This is an archive of the discontinued LLVM Phabricator instance.

[NEON] Define vget_high_f16() and vget_low_f16() intrinsics in AArch64 mode only
ClosedPublic

Authored by kosarev on Apr 15 2018, 6:08 AM.

Download Raw Diff

Details

Reviewers

t.p.northover
rengolin
SjoerdMeijer

Commits

rG1243ebdcdb6e: Revert r330195 "[NEON] Define vget_high_f16() and vget_low_f16() intrinsics in…
rGb3b87c3314d6: [NEON] Define vget_high_f16() and vget_low_f16() intrinsics in AArch64 mode only
rC330248: Revert r330195 "[NEON] Define vget_high_f16() and vget_low_f16() intrinsics in…
rL330248: Revert r330195 "[NEON] Define vget_high_f16() and vget_low_f16() intrinsics in…
rC330195: [NEON] Define vget_high_f16() and vget_low_f16() intrinsics in AArch64 mode only
rL330195: [NEON] Define vget_high_f16() and vget_low_f16() intrinsics in AArch64 mode only

Summary

These are AArch64-specific intrinsics. The patch removes AArch32-mode test cases and maintains AArch64 ones in tools/clang/test/CodeGen/aarch64-neon-vget-hilo.c.

Diff Detail

Event Timeline

kosarev created this revision.Apr 15 2018, 6:08 AM

Herald added subscribers: kristof.beyls, javed.absar. · View Herald TranscriptApr 15 2018, 6:08 AM

Not really familiar with these 2 intrinsics, I had a quick look at the ACLE:

T vget_high_ST(T 2 a);
T vget_low_ST(T 2 a);

Gets the high, or low, half of a 128-bit vector. There are 24 intrinsics. ARMv8
adds 4 more intrinsics for 128-bit vectors with float64_t and poly64_t lane
type.

I don't read here that they are unavailable in AArch32. Have I missed something?

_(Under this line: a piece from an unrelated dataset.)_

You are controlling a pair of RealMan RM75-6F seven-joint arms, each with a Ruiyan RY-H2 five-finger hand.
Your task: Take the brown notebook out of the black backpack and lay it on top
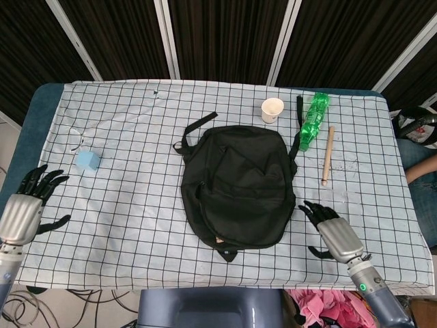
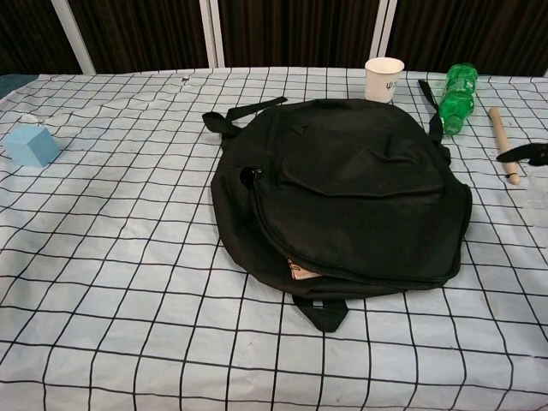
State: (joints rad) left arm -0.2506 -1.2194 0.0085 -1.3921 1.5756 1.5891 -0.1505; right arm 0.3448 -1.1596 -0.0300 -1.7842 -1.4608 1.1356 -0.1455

The NEON Intrinsics Reference (http://infocenter.arm.com/help/index.jsp?topic=/com.arm.doc.ihi0073a/index.html) reads like they are AArch64-only.

Yep, agreed, also on the new shiny https://developer.arm.com/technologies/neon/intrinsics it is listed as A64 only.

This revision is now accepted and ready to land.Apr 17 2018, 7:25 AM

Closed by commit rL330195: [NEON] Define vget_high_f16() and vget_low_f16() intrinsics in AArch64 mode only (authored by kosarev). · Explain WhyApr 17 2018, 9:46 AM

This revision was automatically updated to reflect the committed changes.

Herald added a subscriber: llvm-commits. · View Herald TranscriptApr 17 2018, 9:46 AM

Sorry, I have second thoughts on this.
This seems more like a doc issue than anything else. There is no reason why this could not be supported in A32. GCC is also supporting this, and removing it is a bit user unfriendly.
Would you mind reverting this?

Sure, will do. Should we treat these intrinsics as ARMv8 or ARMv7/v8? Also, would you mind if I commit a comment under this differential revision explaining the situation?

Thanks, and I am going to try to get some clarity on this doc issue. But looks like it should be "ARMv7, ARMv8", as it used to be. Make sense to comment on this in the commit message, if that's what you mean.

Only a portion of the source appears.